● **REQUIRED ACTION**
Below are the records; output them exactly from the first line through the line with "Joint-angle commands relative", stopping there.

● **MATERIALS PROVIDED**
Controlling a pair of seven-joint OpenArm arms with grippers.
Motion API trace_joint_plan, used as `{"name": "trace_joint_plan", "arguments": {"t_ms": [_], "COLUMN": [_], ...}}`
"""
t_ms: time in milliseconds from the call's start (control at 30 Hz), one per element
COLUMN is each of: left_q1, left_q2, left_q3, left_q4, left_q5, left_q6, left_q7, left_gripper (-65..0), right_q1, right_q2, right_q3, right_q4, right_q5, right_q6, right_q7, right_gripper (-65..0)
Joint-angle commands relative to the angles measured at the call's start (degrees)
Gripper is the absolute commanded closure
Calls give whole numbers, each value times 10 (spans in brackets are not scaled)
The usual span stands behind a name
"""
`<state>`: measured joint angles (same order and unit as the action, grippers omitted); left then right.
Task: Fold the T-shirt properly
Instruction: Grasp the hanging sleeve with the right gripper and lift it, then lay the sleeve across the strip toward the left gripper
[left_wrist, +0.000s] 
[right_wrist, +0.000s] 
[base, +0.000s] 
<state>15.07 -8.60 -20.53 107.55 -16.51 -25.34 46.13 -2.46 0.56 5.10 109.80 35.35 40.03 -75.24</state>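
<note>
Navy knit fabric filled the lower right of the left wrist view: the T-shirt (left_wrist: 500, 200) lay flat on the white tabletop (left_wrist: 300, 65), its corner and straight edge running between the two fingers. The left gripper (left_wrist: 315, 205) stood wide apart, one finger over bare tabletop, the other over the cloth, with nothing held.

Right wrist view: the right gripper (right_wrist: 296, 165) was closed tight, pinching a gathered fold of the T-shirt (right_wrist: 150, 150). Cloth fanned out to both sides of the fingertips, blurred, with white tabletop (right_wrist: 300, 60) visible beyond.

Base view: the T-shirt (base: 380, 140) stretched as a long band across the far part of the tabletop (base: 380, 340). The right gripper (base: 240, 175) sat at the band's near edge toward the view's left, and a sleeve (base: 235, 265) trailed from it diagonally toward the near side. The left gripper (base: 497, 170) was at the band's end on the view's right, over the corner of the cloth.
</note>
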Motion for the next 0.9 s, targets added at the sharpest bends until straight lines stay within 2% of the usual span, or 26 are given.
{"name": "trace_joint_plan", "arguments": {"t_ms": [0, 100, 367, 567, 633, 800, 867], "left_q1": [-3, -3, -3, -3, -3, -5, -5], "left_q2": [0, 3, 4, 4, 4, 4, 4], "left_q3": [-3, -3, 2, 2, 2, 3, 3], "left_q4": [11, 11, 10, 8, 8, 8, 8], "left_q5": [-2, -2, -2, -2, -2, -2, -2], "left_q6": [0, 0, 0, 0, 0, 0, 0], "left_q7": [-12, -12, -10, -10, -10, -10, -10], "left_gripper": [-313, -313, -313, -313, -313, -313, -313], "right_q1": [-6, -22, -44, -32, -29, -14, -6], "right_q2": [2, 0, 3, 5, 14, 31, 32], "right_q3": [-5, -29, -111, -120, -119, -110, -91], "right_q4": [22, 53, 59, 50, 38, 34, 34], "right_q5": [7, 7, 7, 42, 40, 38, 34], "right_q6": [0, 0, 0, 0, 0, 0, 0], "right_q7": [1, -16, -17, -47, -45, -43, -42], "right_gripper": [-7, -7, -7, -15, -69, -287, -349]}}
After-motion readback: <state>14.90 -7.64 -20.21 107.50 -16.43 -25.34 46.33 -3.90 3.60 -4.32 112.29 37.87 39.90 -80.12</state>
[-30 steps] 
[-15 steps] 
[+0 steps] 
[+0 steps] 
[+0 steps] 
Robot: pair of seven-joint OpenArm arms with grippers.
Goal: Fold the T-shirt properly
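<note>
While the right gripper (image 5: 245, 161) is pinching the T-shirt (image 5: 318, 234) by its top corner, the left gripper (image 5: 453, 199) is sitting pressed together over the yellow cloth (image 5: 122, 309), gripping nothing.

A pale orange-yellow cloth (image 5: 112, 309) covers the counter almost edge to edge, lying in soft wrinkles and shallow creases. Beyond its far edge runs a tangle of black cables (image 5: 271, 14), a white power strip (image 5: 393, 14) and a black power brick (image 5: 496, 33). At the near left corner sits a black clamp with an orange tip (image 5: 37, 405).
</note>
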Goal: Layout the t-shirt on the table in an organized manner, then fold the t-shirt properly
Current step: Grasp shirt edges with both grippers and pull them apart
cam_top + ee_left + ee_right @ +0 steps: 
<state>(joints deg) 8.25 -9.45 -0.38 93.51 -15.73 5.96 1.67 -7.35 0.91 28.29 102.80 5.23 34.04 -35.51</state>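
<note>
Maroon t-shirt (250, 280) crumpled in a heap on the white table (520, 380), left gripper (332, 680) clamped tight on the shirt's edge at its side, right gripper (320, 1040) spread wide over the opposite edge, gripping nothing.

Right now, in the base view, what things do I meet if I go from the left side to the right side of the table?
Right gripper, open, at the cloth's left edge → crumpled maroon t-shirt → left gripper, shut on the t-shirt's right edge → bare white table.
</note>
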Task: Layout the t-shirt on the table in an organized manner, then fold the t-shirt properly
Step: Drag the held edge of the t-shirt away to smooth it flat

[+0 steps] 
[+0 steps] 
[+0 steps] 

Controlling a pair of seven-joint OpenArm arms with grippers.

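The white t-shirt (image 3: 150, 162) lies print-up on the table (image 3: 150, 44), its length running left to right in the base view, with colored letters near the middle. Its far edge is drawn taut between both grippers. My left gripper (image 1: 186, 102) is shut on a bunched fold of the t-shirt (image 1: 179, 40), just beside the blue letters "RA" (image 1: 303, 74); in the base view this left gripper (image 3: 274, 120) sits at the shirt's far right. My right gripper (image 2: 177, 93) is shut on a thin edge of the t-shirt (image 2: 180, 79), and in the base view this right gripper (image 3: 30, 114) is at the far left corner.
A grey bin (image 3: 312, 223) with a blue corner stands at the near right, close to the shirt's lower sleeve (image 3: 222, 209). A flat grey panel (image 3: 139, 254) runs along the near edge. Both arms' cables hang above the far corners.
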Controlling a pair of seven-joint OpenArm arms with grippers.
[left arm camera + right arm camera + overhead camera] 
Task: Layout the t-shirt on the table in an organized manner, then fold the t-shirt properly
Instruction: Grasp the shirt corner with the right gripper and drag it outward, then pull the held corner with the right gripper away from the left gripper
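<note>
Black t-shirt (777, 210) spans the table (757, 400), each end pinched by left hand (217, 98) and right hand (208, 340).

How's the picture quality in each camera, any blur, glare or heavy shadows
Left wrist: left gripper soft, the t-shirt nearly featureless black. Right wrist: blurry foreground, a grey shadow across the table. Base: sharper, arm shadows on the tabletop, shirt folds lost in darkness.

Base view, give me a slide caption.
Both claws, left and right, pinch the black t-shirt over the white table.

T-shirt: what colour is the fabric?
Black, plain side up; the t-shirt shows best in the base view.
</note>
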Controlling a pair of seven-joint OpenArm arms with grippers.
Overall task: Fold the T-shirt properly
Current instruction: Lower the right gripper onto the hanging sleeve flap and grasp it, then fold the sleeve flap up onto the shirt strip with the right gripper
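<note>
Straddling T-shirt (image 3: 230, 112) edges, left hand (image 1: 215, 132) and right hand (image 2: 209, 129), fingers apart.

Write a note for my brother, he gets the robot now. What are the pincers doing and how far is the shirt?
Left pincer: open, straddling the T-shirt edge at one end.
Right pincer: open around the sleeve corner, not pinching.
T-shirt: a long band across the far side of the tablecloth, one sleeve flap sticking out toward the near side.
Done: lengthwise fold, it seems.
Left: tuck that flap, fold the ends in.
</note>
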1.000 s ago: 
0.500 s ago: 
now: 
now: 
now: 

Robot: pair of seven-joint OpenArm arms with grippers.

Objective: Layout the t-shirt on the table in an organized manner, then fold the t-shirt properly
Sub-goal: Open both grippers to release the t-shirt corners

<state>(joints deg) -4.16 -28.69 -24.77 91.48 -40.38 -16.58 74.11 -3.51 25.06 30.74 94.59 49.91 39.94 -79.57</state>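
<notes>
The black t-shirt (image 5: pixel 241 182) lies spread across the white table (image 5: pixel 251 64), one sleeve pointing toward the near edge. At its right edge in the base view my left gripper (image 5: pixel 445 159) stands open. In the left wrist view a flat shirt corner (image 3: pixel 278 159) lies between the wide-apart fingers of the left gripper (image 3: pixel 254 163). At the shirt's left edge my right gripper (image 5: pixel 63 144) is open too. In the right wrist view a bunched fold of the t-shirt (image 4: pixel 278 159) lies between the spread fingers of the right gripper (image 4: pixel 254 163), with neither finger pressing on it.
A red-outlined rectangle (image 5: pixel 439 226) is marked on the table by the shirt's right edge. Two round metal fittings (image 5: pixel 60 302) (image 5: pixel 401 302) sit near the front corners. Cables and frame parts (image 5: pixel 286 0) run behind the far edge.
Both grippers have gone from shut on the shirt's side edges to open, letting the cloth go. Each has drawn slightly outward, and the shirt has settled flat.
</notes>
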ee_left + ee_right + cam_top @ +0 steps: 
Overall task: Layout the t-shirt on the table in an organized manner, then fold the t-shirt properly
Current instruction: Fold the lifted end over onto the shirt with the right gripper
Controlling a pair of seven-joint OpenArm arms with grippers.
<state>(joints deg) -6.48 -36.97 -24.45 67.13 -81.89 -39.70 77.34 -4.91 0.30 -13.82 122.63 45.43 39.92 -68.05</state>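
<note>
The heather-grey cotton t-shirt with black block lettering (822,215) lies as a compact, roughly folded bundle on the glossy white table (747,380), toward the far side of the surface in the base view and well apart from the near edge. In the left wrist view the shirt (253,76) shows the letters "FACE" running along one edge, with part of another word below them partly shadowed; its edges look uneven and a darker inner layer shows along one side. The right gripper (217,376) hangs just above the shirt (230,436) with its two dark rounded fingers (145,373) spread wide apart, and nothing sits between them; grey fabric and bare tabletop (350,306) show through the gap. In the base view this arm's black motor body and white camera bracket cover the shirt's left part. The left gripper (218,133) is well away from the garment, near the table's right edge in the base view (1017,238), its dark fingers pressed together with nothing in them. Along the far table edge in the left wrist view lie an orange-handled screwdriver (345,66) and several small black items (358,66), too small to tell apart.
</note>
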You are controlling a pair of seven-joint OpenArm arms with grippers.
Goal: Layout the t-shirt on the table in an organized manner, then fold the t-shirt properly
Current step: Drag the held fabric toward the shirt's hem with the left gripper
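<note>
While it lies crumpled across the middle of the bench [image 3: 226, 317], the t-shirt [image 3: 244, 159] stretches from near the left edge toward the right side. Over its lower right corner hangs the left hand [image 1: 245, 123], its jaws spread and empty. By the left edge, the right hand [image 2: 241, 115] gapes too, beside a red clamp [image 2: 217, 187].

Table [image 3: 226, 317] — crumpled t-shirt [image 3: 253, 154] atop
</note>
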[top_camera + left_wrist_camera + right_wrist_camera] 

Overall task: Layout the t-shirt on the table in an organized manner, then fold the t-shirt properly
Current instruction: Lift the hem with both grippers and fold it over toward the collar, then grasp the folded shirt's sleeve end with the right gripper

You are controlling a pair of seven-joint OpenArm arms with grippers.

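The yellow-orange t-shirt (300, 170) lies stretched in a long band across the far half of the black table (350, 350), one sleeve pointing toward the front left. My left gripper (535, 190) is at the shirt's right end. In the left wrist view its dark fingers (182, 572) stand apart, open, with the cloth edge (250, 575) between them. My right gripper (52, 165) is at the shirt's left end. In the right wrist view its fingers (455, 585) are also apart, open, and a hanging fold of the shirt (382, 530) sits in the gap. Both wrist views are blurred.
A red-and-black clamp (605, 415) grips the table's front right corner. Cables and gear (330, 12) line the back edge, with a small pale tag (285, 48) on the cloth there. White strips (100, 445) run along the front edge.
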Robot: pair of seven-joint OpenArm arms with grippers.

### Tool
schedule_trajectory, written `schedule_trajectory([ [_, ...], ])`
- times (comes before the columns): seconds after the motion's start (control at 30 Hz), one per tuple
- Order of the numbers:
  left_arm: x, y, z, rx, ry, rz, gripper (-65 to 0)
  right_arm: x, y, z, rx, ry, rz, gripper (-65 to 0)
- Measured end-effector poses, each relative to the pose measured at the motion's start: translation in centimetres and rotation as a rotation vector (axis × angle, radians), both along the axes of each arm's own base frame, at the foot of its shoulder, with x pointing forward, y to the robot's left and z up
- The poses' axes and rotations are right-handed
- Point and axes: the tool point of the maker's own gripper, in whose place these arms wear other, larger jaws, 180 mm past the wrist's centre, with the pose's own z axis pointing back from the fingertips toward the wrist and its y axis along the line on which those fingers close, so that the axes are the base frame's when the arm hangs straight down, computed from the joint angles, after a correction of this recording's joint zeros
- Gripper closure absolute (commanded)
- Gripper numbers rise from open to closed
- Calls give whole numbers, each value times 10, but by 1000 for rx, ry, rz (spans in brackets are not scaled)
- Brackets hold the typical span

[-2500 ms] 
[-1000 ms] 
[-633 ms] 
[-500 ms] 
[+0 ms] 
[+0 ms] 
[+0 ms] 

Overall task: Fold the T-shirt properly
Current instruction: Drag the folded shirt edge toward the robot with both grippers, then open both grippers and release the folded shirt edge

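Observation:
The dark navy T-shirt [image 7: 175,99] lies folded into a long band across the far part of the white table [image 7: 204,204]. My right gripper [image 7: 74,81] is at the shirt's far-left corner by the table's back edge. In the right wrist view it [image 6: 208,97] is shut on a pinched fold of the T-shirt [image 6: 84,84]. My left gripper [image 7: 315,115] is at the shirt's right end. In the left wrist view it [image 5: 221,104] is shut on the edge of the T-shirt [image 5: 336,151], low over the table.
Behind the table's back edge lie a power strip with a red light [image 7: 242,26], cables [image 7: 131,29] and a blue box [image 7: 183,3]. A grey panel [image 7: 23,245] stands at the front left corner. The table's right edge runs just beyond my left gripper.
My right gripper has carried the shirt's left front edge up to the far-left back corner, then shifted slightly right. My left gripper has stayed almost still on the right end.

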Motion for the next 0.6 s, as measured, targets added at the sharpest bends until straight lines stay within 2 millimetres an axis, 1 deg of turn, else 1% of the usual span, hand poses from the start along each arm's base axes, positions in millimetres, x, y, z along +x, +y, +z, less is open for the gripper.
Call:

● **EXERCISE SOLUTION**
Controlling a pair of seven-joint OpenArm arms with grippers.
Motion API trace_joint_plan, used as `{"name": "trace_joint_plan", "arguments": {"t_ms": [_], "COLUMN": [_], ...}}`
"""
t_ms: time in milliseconds from the call's start (control at 30 Hz), one per element
COLUMN is each of: left_q1, left_q2, left_q3, left_q4, left_q5, left_q6, left_q7, left_gripper (-65..0), right_q1, right_q2, right_q3, right_q4, right_q5, right_q6, right_q7, right_gripper (-65..0)
Joint-angle commands relative to the angles measured at the call's start (degrees)

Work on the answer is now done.